With pictures excluded, output exactly the lines that run from the first line of the data below through the line containing "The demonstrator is".
GIVEN DATA START
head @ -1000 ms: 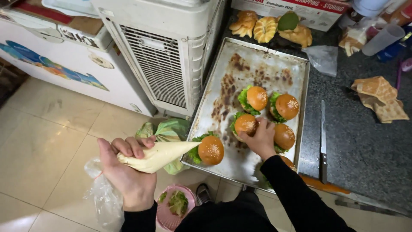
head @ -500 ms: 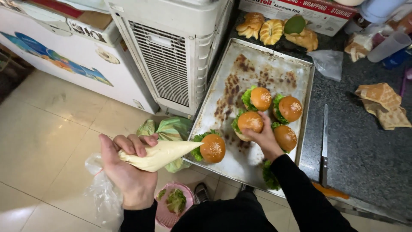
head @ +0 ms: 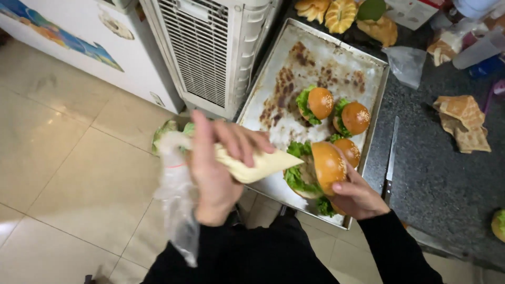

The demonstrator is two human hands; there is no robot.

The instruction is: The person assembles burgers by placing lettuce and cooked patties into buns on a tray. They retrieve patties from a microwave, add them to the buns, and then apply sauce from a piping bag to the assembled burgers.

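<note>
Evidently the step is saucing a burger on the tray's (head: pixel 273 113) near edge. Left hand (head: pixel 218 168) has its fingers wrapped around the piping bag (head: pixel 252 164), tip at the lettuce (head: pixel 295 178). Right hand (head: pixel 357 197) pinches the lifted bun top (head: pixel 327 165); next likely calls for a squeeze. Filling beneath stays hidden.
</note>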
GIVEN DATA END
▶ _RESULT FOR THIS EXERCISE_:
head @ -1000 ms: 
head @ -500 ms: 
head @ +0 ms: 

The demonstrator is two human hands; there is no robot.

For this exercise, nothing more remains to be given.